WHAT IS BEING ASKED: Reproduce every entry exactly.

PROVIDED DATA:
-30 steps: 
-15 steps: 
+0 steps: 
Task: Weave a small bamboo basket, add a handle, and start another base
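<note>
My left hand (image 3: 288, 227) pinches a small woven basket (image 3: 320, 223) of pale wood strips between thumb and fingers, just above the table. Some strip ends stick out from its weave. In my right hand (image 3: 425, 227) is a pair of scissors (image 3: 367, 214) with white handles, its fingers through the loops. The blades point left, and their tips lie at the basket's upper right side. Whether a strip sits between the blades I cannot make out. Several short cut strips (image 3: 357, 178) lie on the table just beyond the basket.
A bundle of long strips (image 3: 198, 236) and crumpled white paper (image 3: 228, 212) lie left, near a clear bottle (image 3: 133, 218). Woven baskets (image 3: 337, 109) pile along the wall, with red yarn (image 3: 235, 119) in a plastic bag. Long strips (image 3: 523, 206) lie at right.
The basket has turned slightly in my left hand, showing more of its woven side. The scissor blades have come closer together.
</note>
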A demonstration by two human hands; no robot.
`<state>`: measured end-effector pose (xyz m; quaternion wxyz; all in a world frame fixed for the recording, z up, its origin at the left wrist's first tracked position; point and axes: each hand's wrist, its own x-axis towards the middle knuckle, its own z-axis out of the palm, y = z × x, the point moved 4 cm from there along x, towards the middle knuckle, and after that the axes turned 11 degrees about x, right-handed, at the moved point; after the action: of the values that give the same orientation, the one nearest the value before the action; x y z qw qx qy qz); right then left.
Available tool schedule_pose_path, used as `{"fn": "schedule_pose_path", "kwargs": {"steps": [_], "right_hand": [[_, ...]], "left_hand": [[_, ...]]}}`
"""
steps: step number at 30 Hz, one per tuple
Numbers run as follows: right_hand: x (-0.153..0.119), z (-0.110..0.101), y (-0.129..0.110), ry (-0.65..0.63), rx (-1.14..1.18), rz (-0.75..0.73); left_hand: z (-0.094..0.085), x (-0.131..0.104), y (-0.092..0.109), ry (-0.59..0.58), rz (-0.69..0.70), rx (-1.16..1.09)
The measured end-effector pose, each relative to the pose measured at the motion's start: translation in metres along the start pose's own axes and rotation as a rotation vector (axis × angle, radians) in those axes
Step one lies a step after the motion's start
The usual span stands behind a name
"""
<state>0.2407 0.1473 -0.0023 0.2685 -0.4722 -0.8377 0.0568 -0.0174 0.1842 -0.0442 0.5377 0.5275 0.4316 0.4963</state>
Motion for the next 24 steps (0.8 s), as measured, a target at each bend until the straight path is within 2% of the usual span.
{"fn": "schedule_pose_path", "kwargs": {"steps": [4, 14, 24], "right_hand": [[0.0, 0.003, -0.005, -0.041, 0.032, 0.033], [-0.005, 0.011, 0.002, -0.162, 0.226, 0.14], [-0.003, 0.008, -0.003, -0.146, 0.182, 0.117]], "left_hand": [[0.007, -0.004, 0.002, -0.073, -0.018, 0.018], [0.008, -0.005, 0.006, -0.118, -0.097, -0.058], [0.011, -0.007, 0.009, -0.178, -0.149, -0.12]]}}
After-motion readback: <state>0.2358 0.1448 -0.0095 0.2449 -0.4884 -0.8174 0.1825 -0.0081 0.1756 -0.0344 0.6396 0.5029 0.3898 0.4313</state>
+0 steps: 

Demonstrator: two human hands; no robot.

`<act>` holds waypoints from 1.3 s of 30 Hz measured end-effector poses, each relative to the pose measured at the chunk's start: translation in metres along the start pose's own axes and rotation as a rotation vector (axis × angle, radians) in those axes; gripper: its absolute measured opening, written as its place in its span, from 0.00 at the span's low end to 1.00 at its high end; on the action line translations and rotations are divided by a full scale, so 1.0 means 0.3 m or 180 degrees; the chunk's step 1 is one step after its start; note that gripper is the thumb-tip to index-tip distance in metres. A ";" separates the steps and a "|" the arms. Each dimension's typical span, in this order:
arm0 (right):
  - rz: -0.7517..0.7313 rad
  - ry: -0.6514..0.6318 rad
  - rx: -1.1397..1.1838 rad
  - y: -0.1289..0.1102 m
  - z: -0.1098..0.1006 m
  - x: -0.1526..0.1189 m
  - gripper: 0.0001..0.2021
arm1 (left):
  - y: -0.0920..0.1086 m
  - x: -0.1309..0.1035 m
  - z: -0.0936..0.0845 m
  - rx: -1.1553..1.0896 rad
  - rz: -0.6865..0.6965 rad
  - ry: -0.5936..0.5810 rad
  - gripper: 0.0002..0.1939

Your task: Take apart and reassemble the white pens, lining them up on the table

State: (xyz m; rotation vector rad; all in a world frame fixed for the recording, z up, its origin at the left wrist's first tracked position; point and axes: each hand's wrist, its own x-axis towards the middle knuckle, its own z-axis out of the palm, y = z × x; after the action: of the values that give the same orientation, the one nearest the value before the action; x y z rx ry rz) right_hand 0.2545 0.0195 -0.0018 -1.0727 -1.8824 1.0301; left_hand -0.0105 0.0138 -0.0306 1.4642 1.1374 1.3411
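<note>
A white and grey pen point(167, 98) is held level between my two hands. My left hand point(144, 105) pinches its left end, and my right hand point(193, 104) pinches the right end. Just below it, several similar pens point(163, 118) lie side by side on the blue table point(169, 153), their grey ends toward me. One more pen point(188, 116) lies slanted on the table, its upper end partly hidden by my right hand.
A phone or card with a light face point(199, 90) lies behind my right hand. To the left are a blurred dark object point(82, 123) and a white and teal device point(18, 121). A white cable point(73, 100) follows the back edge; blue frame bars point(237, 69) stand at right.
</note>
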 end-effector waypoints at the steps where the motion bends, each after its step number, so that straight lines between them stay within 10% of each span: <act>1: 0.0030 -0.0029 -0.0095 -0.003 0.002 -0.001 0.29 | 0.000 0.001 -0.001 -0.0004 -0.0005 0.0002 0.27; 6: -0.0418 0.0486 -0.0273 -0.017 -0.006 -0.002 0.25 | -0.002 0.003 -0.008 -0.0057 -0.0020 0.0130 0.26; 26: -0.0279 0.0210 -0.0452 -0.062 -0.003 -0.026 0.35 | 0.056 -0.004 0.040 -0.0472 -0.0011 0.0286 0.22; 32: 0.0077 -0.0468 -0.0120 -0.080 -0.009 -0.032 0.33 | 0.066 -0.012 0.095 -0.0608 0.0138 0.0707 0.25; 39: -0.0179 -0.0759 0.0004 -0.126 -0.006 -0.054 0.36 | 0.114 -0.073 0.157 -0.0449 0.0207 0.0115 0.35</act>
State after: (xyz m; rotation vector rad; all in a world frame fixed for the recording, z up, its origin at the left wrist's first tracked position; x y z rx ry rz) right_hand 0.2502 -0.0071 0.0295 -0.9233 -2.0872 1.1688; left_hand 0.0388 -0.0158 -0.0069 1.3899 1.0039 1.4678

YOUR RESPONSE:
-30 steps: 
-15 steps: 
+0 steps: 
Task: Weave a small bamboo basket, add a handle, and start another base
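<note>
My left hand (image 3: 288, 227) pinches a small woven basket (image 3: 320, 223) of pale wood strips between thumb and fingers, just above the table. Some strip ends stick out from its weave. In my right hand (image 3: 425, 227) is a pair of scissors (image 3: 367, 214) with white handles, its fingers through the loops. The blades point left, and their tips lie at the basket's upper right side. Whether a strip sits between the blades I cannot make out. Several short cut strips (image 3: 357, 178) lie on the table just beyond the basket.
A bundle of long strips (image 3: 198, 236) and crumpled white paper (image 3: 228, 212) lie left, near a clear bottle (image 3: 133, 218). Woven baskets (image 3: 337, 109) pile along the wall, with red yarn (image 3: 235, 119) in a plastic bag. Long strips (image 3: 523, 206) lie at right.
The basket has turned slightly in my left hand, showing more of its woven side. The scissor blades have come closer together.
</note>
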A demonstration by two human hands; no robot.
`<state>`: measured end-effector pose (xyz m; quaternion wxyz; all in a world frame fixed for the recording, z up, its origin at the left wrist's first tracked position; point and axes: each hand's wrist, its own x-axis towards the middle knuckle, its own z-axis out of the palm, y = z × x, the point moved 4 cm from there along x, towards the middle knuckle, and after that the axes turned 11 degrees about x, right-handed, at the moved point; after the action: of the values that give the same orientation, the one nearest the value before the action; x y z qw qx qy qz); right then left.
Available tool schedule_pose_path, used as `{"fn": "schedule_pose_path", "kwargs": {"steps": [_], "right_hand": [[_, ...]], "left_hand": [[_, ...]]}}`
"""
steps: step number at 30 Hz, one per tuple
Numbers run as follows: right_hand: x (-0.153..0.119), z (-0.110..0.101), y (-0.129..0.110), ry (-0.65..0.63), rx (-1.14..1.18), rz (-0.75..0.73); left_hand: z (-0.094..0.085), x (-0.131..0.104), y (-0.092..0.109), ry (-0.59..0.58), rz (-0.69..0.70), rx (-1.16..1.09)
The measured end-effector pose, each relative to the pose measured at the motion's start: translation in metres along the start pose's own axes and rotation as a rotation vector (axis × angle, radians) in those axes
Step one lies a step after the motion's start
The usual span stands behind a name
"""
<state>0.2407 0.1473 -0.0023 0.2685 -0.4722 -0.8377 0.0568 -0.0174 0.1842 -0.0442 0.5377 0.5275 0.4316 0.4963</state>
Motion for the next 24 steps (0.8 s), as measured, a target at each bend until the straight path is within 2% of the usual span.
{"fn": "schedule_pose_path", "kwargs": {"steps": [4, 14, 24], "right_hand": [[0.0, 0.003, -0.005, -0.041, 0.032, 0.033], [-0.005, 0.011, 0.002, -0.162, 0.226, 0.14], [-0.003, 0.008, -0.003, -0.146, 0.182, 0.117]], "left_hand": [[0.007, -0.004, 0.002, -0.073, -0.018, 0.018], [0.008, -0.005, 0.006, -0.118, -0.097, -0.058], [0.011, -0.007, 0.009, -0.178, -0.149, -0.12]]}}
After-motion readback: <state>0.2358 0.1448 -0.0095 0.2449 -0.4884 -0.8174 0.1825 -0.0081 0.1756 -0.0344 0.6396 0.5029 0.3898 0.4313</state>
+0 steps: 

Demonstrator: two human hands; no robot.

`<act>` holds waypoints from 1.3 s of 30 Hz measured end-effector poses, each relative to the pose measured at the chunk's start: translation in metres along the start pose's own axes and rotation as a rotation vector (axis × angle, radians) in those axes; gripper: its absolute measured opening, written as its place in its span, from 0.00 at the span's low end to 1.00 at its high end; on the action line translations and rotations are divided by a full scale, so 1.0 means 0.3 m or 180 degrees; the chunk's step 1 is one step after its start; note that gripper is the thumb-tip to index-tip distance in metres. A ";" separates the steps and a "|" the arms. Each dimension's typical span, in this order:
arm0 (right):
  - rz: -0.7517..0.7313 rad
  - ry: -0.6514..0.6318 rad
  - rx: -1.1397..1.1838 rad
  - y: -0.1289..0.1102 m
  - z: -0.1098..0.1006 m
  - x: -0.1526..0.1189 m
  - gripper: 0.0001..0.2021
arm1 (left):
  - y: -0.0920..0.1086 m
  - x: -0.1309..0.1035 m
  - z: -0.0936..0.0845 m
  - rx: -1.1553..1.0896 rad
  - rz: -0.6865..0.6965 rad
  - ry: -0.5936..0.5810 rad
  - gripper: 0.0002..0.1939

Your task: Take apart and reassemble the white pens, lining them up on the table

State: (xyz m; rotation vector rad; all in a world frame fixed for the recording, z up, its origin at the left wrist's first tracked position; point and axes: each hand's wrist, its own x-axis towards the middle knuckle, its own z-axis out of the palm, y = z × x; after the action: of the values that give the same orientation, the one nearest the value before the action; x y z rx ry rz) right_hand 0.2545 0.0195 -0.0018 -1.0727 -1.8824 1.0301; left_hand -0.0105 0.0138 -0.0306 1.4642 1.1374 1.3411
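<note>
A white and grey pen point(167, 98) is held level between my two hands. My left hand point(144, 105) pinches its left end, and my right hand point(193, 104) pinches the right end. Just below it, several similar pens point(163, 118) lie side by side on the blue table point(169, 153), their grey ends toward me. One more pen point(188, 116) lies slanted on the table, its upper end partly hidden by my right hand.
A phone or card with a light face point(199, 90) lies behind my right hand. To the left are a blurred dark object point(82, 123) and a white and teal device point(18, 121). A white cable point(73, 100) follows the back edge; blue frame bars point(237, 69) stand at right.
</note>
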 end-effector waypoints at the steps where the motion bends, each after its step number, so that straight lines between them stay within 10% of each span: <act>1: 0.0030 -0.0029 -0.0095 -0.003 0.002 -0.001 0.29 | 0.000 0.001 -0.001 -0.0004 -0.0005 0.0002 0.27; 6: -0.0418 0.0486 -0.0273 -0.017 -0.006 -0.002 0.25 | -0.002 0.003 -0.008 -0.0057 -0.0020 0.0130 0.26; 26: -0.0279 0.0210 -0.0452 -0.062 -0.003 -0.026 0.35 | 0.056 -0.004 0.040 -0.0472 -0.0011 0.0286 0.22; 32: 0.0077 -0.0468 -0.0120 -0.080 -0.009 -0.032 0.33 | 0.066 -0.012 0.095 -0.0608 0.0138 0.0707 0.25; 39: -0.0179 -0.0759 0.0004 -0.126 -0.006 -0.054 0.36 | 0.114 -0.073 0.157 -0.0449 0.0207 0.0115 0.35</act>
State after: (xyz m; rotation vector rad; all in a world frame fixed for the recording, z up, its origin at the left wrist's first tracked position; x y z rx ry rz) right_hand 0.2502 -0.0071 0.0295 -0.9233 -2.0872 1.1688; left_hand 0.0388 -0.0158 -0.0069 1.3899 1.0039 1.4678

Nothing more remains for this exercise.